Now she’s had enough.
“I really want to get off the streets,” she says softly. “I know I have to stop this job and I’m trying a lot of stuff but I haven’t really come up with anything positive as yet. If I can get help from somewhere I can form an organisation to take care of these young girls having sex for money.”
That’s Passion’s dream. Her dedication and maternal instinct make it seem attainable. Already she works with Artistes in Support, a Guyanese NGO that uses street theatre to take messages on HIV, relationships and safety to sex workers. The drama happens right there on the corner while the ladies and gents of the night wait to turn a trick. She has a particular interest in helping young women with the will to exit the sex industry.
“There is hope for them. At the time I turned to commercial sex work if there was any other alternative I would have taken it. Usually I talk with the girls. I ask ‘why are you doing this work? You so pretty.’ I talk about the risks.

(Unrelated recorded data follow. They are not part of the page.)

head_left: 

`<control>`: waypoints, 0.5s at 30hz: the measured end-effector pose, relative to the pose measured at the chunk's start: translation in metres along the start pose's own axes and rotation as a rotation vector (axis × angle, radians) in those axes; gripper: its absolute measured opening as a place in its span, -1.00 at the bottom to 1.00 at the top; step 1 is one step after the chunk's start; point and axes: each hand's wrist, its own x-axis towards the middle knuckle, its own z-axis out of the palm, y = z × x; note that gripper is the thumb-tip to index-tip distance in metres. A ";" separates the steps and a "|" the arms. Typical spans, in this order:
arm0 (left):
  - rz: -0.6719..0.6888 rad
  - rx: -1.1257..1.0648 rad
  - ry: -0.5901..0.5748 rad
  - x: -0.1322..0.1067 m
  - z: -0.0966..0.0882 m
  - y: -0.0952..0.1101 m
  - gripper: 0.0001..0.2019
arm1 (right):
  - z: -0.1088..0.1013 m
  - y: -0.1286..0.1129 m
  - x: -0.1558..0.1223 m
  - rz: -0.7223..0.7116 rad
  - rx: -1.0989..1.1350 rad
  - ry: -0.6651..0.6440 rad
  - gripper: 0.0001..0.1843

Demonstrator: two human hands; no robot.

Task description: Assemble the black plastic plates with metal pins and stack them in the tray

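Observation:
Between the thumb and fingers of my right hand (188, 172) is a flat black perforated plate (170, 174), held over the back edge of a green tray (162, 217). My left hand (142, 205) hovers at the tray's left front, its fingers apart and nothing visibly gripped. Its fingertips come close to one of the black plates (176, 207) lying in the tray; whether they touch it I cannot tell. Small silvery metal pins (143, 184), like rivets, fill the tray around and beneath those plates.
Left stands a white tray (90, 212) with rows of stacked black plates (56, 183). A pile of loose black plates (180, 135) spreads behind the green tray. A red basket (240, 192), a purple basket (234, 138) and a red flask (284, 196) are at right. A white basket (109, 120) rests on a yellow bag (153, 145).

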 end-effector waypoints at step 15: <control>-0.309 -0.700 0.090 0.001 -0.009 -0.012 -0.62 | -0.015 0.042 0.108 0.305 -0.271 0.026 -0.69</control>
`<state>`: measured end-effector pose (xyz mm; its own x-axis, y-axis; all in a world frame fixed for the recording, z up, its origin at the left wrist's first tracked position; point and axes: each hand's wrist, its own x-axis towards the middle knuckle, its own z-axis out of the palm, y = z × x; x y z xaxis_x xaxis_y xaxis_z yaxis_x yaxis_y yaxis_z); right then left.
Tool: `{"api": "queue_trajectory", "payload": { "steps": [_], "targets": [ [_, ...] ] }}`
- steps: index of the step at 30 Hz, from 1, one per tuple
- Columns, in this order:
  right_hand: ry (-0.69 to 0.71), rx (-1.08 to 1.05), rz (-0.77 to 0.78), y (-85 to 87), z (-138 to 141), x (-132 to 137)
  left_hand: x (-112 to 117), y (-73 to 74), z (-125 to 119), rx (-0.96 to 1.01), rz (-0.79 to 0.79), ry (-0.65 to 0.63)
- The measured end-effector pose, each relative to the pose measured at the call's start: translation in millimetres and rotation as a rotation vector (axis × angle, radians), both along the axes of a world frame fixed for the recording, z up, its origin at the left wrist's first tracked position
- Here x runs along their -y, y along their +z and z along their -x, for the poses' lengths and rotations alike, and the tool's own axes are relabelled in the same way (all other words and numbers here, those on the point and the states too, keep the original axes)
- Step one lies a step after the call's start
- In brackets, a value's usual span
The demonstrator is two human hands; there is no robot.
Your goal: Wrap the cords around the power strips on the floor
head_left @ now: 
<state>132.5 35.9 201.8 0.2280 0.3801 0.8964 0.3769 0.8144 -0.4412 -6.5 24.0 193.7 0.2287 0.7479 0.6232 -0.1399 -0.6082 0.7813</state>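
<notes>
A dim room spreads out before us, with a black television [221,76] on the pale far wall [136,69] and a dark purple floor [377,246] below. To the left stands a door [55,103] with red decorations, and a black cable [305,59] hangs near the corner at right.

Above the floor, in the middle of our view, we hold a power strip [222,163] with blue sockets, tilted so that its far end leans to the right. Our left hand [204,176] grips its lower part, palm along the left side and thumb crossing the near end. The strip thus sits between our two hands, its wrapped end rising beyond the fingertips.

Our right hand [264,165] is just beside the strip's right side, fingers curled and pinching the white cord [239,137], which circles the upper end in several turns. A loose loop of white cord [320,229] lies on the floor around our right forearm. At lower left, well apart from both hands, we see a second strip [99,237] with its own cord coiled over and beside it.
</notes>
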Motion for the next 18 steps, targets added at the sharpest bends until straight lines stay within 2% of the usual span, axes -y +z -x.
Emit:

Most of them would open up to me at the end of the conversation and say ‘I don’t really want to do this’.”
That’s the kind of exchange she had four years ago with two teens. One explained that her parents separated and her mother could no longer afford to educate her. She was selling sex to stay in school.
“She brought back my whole childhood memory,” Passion says. Against the wishes and opinions of relatives and neighbours, Passion brought the two girls into her home. One is now enrolled in a private secondary school. The other earned seven CXC passes last year and wants to be a teacher.
“I did that with the love in my heart,” Passion says. “I keep telling her I don’t want her to repay me. My peers would say ‘why you taking other people’s burden when you’ve got your own children. But I know why I am doing it.”